> _WORK ORDER_
In the listing below, print exactly the lines between the line holding "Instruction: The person" and the line holding "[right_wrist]", inclusive, and no more.

□ □ □ □ □ □ □

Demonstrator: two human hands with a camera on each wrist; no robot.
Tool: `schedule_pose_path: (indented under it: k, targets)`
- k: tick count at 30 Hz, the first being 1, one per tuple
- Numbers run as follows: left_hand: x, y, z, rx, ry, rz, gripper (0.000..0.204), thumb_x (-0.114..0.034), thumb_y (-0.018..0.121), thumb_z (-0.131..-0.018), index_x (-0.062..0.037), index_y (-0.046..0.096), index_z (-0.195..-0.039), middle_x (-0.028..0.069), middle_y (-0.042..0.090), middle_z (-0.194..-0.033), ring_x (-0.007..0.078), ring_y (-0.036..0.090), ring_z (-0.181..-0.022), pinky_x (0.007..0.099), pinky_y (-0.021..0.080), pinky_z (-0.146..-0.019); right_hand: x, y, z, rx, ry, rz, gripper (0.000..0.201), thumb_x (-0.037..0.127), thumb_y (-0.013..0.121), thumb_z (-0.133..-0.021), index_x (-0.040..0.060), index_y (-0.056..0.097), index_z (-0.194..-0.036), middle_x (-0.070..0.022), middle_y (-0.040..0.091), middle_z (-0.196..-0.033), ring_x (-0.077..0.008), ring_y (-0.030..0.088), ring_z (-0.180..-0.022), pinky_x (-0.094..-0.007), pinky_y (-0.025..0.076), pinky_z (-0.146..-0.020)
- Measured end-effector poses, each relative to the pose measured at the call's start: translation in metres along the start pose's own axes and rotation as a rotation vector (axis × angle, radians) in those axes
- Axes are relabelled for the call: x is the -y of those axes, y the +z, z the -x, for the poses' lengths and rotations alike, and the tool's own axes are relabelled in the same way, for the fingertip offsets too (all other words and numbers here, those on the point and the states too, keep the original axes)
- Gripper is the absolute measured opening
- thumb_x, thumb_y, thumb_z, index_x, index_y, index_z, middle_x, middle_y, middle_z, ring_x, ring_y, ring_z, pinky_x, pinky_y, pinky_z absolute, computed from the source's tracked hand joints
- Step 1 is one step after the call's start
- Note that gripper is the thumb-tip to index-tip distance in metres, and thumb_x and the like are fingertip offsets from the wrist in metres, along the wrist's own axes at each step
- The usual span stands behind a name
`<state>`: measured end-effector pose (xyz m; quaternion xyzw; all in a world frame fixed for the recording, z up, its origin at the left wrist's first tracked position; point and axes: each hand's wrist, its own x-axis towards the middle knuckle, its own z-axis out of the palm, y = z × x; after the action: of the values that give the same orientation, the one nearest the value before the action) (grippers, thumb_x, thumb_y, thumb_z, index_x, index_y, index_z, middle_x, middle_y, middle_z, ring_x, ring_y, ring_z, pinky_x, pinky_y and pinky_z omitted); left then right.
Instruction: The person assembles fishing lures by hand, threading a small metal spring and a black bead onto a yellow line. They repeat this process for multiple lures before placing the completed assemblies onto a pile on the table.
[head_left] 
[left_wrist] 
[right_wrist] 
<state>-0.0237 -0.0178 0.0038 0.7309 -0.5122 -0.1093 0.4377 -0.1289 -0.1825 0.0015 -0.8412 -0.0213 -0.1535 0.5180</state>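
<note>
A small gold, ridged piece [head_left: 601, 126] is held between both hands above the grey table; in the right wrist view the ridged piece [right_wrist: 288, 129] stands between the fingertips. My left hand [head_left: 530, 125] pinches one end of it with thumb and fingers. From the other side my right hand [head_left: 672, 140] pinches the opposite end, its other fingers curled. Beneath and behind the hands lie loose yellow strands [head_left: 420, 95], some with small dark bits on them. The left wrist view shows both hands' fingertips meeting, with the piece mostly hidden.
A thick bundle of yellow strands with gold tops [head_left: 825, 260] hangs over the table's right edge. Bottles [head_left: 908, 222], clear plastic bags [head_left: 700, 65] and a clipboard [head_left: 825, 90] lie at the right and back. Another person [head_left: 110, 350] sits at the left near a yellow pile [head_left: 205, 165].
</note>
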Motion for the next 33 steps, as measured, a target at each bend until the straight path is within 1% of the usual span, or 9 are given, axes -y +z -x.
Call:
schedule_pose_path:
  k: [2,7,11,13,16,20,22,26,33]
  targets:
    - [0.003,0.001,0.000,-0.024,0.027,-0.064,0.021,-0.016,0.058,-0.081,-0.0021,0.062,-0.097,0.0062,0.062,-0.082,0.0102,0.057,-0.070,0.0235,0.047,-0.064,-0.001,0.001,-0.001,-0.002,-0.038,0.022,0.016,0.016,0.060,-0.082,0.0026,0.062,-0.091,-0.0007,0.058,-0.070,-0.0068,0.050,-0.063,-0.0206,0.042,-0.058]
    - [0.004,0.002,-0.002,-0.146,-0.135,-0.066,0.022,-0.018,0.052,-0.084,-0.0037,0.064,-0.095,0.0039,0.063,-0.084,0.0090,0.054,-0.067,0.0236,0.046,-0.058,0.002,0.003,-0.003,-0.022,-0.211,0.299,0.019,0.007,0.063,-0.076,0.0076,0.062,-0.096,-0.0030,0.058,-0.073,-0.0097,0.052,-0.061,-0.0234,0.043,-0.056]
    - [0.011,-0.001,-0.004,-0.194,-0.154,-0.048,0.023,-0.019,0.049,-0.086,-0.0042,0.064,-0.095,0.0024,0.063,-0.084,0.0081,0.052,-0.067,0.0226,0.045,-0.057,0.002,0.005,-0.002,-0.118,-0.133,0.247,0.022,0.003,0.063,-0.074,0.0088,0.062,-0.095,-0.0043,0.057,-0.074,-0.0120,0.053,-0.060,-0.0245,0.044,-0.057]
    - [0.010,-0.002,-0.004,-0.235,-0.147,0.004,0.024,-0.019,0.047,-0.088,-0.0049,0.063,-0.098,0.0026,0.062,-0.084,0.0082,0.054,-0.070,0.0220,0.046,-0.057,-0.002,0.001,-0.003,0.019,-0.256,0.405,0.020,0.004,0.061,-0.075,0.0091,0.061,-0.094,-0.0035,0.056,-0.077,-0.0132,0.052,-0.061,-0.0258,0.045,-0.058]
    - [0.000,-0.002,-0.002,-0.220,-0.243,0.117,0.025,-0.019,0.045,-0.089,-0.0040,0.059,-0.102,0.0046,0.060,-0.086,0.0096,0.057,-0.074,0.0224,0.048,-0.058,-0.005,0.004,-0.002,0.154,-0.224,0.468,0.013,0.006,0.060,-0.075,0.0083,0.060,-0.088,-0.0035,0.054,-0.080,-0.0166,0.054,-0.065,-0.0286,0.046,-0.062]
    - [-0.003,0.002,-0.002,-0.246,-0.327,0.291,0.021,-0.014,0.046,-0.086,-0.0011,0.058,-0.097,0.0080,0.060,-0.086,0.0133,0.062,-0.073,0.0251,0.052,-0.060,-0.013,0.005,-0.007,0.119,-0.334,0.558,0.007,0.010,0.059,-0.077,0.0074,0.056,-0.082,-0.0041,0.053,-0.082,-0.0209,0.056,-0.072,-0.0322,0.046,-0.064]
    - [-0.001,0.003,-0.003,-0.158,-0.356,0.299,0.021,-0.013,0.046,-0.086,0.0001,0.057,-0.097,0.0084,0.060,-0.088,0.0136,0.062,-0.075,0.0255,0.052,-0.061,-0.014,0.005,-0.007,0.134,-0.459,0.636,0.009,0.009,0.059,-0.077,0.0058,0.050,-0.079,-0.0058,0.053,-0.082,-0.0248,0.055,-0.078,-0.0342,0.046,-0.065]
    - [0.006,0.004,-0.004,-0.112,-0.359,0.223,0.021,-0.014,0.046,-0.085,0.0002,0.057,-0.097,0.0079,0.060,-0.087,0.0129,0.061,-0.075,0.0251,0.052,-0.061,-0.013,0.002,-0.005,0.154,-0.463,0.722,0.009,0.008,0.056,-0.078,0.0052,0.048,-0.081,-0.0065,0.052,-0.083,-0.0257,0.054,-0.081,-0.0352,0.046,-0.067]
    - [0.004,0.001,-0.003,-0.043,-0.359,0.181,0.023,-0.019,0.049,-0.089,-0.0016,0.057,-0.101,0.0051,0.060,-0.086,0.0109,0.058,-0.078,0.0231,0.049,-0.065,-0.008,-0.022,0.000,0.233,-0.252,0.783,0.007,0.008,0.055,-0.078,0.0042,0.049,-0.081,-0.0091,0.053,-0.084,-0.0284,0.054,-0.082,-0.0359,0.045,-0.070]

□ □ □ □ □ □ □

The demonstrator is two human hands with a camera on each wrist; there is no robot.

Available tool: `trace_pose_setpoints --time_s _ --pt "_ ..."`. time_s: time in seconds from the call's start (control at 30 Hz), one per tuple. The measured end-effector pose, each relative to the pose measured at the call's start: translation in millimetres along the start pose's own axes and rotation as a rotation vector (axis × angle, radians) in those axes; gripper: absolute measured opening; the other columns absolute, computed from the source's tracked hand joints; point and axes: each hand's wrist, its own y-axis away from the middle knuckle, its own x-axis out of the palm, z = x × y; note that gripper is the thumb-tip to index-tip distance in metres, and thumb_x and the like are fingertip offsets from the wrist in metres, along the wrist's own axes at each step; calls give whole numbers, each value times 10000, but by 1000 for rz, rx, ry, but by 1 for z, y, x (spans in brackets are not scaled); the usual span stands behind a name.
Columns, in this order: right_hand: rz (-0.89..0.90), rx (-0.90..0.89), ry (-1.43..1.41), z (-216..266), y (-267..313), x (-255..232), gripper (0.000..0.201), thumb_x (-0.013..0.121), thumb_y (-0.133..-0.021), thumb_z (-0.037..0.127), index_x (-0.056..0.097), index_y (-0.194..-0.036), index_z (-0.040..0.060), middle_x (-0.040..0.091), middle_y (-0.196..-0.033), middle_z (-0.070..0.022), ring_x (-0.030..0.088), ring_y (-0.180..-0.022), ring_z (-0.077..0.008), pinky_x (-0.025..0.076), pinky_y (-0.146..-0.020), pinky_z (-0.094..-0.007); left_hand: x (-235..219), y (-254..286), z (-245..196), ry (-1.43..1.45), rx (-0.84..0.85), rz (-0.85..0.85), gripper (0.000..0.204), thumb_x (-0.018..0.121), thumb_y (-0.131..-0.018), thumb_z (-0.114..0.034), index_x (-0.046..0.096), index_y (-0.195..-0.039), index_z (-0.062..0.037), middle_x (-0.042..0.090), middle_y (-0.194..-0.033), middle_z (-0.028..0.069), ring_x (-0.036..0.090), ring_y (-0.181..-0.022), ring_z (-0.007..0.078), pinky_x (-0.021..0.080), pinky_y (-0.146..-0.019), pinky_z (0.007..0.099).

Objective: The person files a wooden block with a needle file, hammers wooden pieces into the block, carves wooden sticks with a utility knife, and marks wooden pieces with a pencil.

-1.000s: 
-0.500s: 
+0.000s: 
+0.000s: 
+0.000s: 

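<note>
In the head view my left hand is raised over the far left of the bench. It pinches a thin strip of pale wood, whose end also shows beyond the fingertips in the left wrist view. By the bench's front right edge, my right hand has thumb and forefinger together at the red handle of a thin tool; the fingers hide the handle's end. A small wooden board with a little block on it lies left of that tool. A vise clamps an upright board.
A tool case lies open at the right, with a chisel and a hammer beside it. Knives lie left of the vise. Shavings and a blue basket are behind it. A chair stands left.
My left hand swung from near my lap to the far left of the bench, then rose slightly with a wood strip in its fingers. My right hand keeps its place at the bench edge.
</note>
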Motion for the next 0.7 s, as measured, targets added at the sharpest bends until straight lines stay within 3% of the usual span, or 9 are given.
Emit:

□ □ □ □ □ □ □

> _TASK SOLUTION_
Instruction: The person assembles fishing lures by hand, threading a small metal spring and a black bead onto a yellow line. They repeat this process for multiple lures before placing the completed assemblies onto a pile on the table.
[head_left] 
[left_wrist] 
[right_wrist] 

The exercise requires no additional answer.